Regensburg 2025 – scientific programme
Parts | Days | Selection | Search | Updates | Downloads | Help
TT: Fachverband Tiefe Temperaturen
TT 24: Unconventional Superconductors
TT 24.4: Talk
Wednesday, March 19, 2025, 10:30–10:45, H31
Why scanning tunneling spectroscopy of Sr2RuO4 sometimes does not see the superconducting gap — •Adrian Valadkhani1, Jonas Profe1, Andreas Kreisel2, Peter Hirschfeld3, and Roser Valenti1 — 1Goethe University, Frankfurt am Main, Germany — 2University of Copenhagen, Copenhagen, Denmark — 3University of Florida, Gainesville, USA
Scanning tunneling spectroscopy (STS) and scanning tunneling microscopy (STM) are perhaps the most promising ways to detect the superconducting gap size and structure in the canonical unconventional superconductor Sr2RuO4 directly. However, in many cases, researchers have reported being unable to detect the gap at all in STM conductance measurements, while in others they were able to find the gap. Recently, an investigation of this issue on various local topographic structures on a Sr-terminated surface found that superconducting spectra appeared only in the region of small nanoscale canyons, corresponding to the removal of one RuO surface layer.
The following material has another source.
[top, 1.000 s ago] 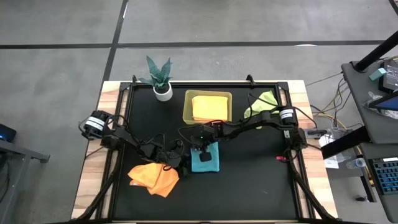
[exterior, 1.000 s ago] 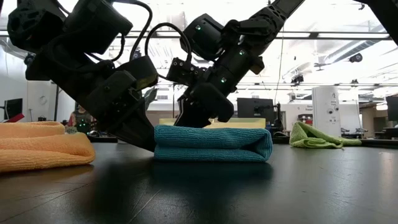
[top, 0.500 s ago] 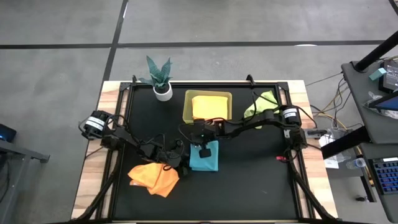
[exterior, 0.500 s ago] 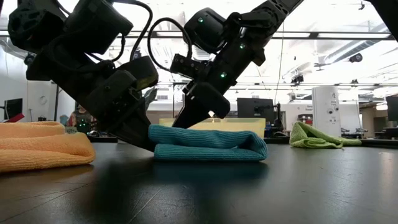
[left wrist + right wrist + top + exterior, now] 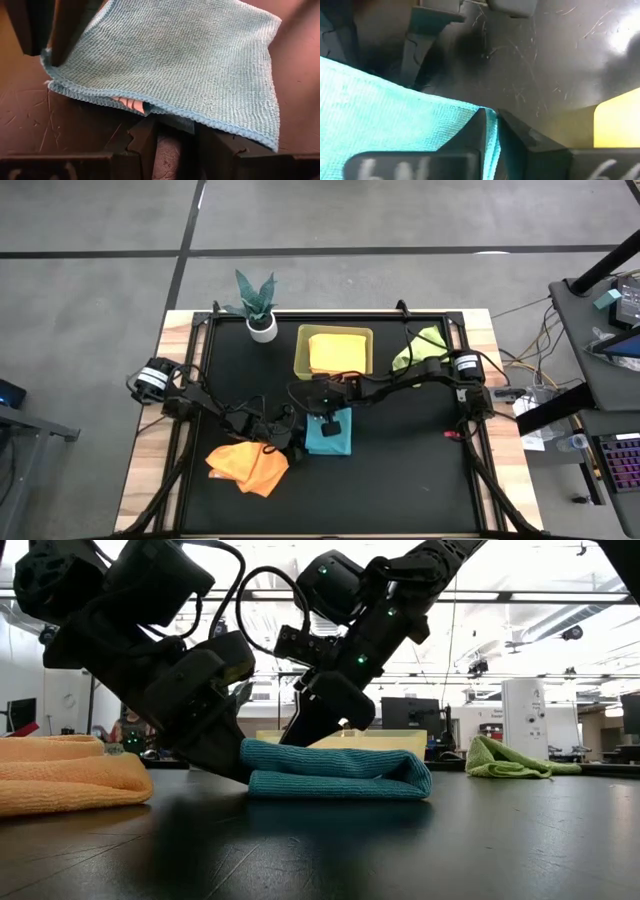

In this talk, we analyze the electronic structure of various possible surface structures using ab initio density functional theory (DFT), and argue that bulk conditions, favorable for superconductivity, can be achieved, when removal of the RuO layer suppresses the RuO4 octahedral rotation locally. Our findings are supported by a paper recently published using numerical methods beyond DFT-random phase approximation (RPA) and functional renormalization group (FRG). We further propose alternative terminations to the most frequently reported Sr termination where superconductivity surfaces should be observed.